# Shop wiring & electricians



## unclearthur (Jul 4, 2013)

This may be slightly off-topic but I'm feeling rather aggrieved and maybe need a reality check.

So we moved last year and the new place had an unfinished stand alone garage destined to become a workshop. I hired an electrician to install additional circuits (including some 240 V lines) , more plugs and additional lighting. He is a very experienced electrician and I didn't really have the expertise to spec out the work in detail, I just told them that the garage was going to be a woodworking shop and I needed plugs for all the gear and lots of light as I'm getting old, LOL. We agreed on where all the plugs would go and I left them to do their thing.

No discussion at all about wire guages or breaker sizes. At the time I had no idea that there was a choice to be made with respect to what types of wiring to use, etc. Never occurred to me at all. Should have, but it didn't.

When they were done I had the place insulated, drywalled and painted

Fast forward, and I now realize that all the 110V circuits was done in 14 g wire, with 15 A breakers. This causes a problem as some gear I'm interested in (e.g. drum sander) requires a 20 A circuit. This will not mean running a new line from the panel, outside the drywall etc etc. A real waste of money, given that it could have been wired like that in the first place for only a marginal cost difference.

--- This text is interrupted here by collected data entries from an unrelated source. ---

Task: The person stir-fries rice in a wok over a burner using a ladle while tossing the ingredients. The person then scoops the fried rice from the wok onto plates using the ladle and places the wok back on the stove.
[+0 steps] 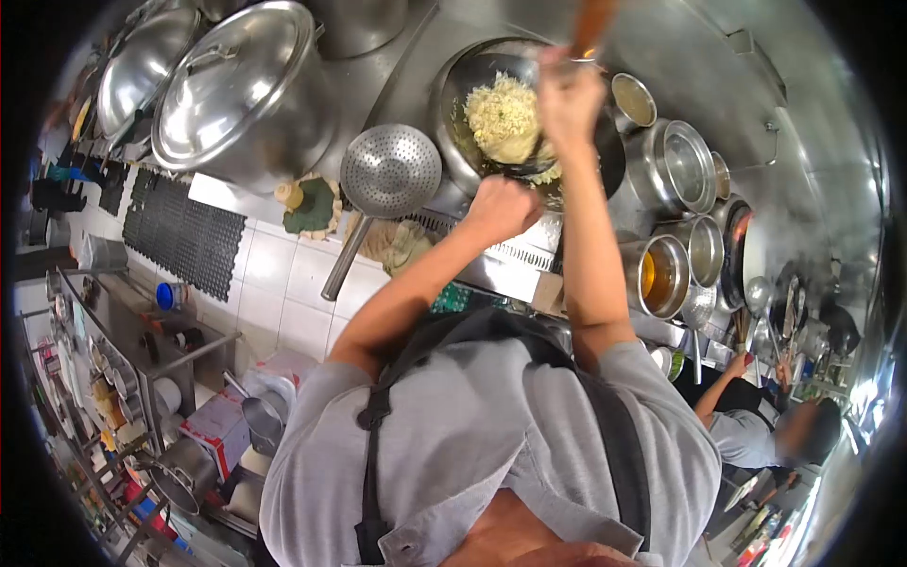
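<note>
Pale yellow fried rice (501,115) is heaped in a dark wok (455,80) on the stove. At the near rim of the wok, my left hand (507,208) is closed, with its fingers wrapped over the edge. My right hand (572,102) is above the right side of the wok, gripped around a wok utensil with an orange-brown wooden handle (593,28). That handle is blurred, and the utensil's head is hidden by my hand and the rice. A perforated metal strainer (390,170) lies left of the wok.
A large lidded pot (236,90) stands at the left. To the right are several metal pots, including one with amber liquid (652,276). A folded cloth (406,248) lies below the strainer. Another person (751,430) works at far right.
</note>
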`<state>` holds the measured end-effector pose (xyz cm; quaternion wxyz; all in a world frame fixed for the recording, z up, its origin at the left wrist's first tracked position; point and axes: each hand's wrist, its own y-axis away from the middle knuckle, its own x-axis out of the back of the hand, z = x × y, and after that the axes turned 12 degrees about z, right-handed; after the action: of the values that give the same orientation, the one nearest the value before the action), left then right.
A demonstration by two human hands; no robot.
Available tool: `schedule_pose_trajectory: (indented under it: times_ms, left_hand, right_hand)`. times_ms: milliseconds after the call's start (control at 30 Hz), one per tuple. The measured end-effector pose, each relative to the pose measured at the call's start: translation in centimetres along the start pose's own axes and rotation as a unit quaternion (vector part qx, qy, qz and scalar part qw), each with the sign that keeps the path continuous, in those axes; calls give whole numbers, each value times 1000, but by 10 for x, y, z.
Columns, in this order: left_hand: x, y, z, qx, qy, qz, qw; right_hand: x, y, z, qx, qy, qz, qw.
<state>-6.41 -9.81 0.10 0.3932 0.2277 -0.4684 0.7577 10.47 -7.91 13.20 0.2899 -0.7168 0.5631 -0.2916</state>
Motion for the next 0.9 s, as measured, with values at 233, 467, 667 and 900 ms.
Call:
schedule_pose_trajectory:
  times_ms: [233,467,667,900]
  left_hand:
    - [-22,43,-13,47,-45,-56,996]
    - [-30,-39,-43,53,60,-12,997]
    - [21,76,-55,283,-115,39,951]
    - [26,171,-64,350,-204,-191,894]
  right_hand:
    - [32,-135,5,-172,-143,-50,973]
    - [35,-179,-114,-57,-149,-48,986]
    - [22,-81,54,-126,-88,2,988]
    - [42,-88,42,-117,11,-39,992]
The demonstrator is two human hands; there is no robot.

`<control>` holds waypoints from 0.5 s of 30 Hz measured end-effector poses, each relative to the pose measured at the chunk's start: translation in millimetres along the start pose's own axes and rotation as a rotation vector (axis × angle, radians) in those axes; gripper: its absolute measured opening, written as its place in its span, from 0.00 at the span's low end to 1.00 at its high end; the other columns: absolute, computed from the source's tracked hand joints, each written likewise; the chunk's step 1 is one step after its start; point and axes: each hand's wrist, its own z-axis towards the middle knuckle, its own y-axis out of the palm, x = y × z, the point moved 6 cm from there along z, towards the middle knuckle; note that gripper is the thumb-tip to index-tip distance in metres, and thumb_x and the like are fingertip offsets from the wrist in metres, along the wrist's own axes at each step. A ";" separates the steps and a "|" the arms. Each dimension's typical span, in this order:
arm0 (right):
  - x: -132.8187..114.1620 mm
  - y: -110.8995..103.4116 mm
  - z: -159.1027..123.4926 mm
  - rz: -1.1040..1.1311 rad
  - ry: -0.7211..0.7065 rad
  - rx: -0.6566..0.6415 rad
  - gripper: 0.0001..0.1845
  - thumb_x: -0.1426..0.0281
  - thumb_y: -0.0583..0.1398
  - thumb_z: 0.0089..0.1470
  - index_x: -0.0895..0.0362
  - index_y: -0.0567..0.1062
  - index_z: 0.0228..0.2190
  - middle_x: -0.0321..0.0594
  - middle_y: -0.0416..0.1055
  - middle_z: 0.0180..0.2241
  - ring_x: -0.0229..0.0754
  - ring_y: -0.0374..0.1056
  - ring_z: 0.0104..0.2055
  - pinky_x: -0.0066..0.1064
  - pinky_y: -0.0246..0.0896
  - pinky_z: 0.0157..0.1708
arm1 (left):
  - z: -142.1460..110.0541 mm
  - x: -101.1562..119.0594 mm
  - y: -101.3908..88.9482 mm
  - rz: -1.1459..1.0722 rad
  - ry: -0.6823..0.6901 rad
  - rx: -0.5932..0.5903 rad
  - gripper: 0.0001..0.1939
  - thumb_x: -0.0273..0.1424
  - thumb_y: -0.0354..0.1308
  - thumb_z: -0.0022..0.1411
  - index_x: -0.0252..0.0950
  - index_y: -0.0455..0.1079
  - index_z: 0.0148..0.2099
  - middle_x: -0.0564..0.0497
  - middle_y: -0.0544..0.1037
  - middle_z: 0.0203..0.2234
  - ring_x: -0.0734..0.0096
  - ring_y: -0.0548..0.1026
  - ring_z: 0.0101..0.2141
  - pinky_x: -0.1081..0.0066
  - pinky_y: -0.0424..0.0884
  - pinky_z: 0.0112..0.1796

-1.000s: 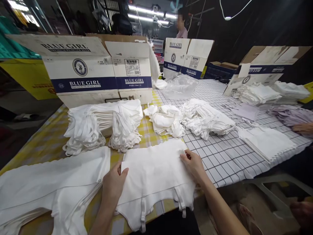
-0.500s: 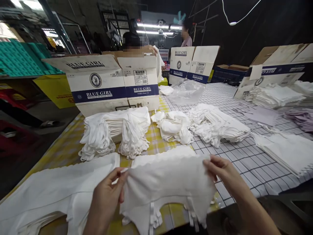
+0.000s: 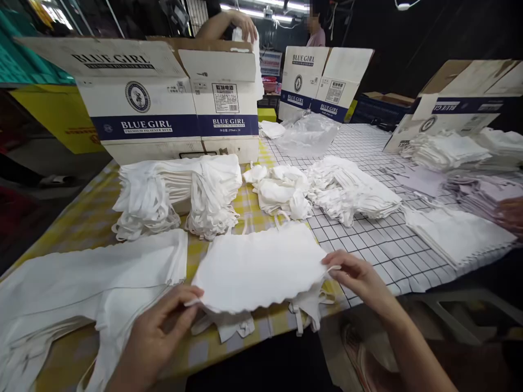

I realize its up to me to spec what I want ….... but the guy is a professional electrician and charging me really top dollars for the work. He new the space was to be used as a shop - shouldn't he at least have explained the wiring choices and let me decide?

Interested to know whether people think I have a legit beef or not.


----------



## OhioMike (Jun 24, 2012)

I don't know if you have a legitimate case against the electrician since you didn't provide specific requirements.

It sounds like you haven't purchased the drum sander yet so one possible workaround it to select tools that can easily convert to 240 volts. Then, if you find they trip a 120 volt 15 amp circuit, you can switch the tool to 240 volt operation.

Mike


----------



## Redoak49 (Dec 15, 2012)

That is too bad and an expensive lesson. I have found that when contracting a job for your home you need to specify everything and have it in writing. If you are uncertain, it is better to upside. If you do not know, then take time to find someone to make good suggestions.

A few years ago we added on to the house that included a new sewing room, shop extension and garage extension. I made certain the prints showed the circuits and wire size. Interesting, the contractor had me upside wire and circuits for the sewing room. With my wife using irons and other similar things it was needed. We also had them run cable and Ethernet everywhere.


----------



## wapakfred (Jul 29, 2011)

Chalk this up as a learning, I can't imagine you have any legal legs to stand on, though attorneys seem to make cases out of nothing at times. I do agree the electrician should have went over the 15 versus 20 amp stuff, but there is no requirement to do so.


----------



## dhazelton (Feb 11, 2012)

It sounds like you have to either size the equipment to the circuit or get an additional 20 amp circuit installed in the box. If you put an outlet right next to the box (assuming it's recessed) it should be pretty simple.


----------



## dusty2 (Jan 4, 2009)

Before you do anything to correct this situation - you need to contact a qualified electrician and provide him/her with details.

The only beef that you have should be with that person you see in the mirror every morning.


----------



## cathode (May 18, 2014)

This is exactly why I do all my own wiring. Can't trust residential electricians to do work for a shop. They just don't think the right way.


----------



## TungOil (Jan 16, 2017)

I can tell you that my Powermatic 22-44 drum sander pulls every bit of 20A on startup and I suspect others do similar. So you are going to need a bigger circuit to run that equipment.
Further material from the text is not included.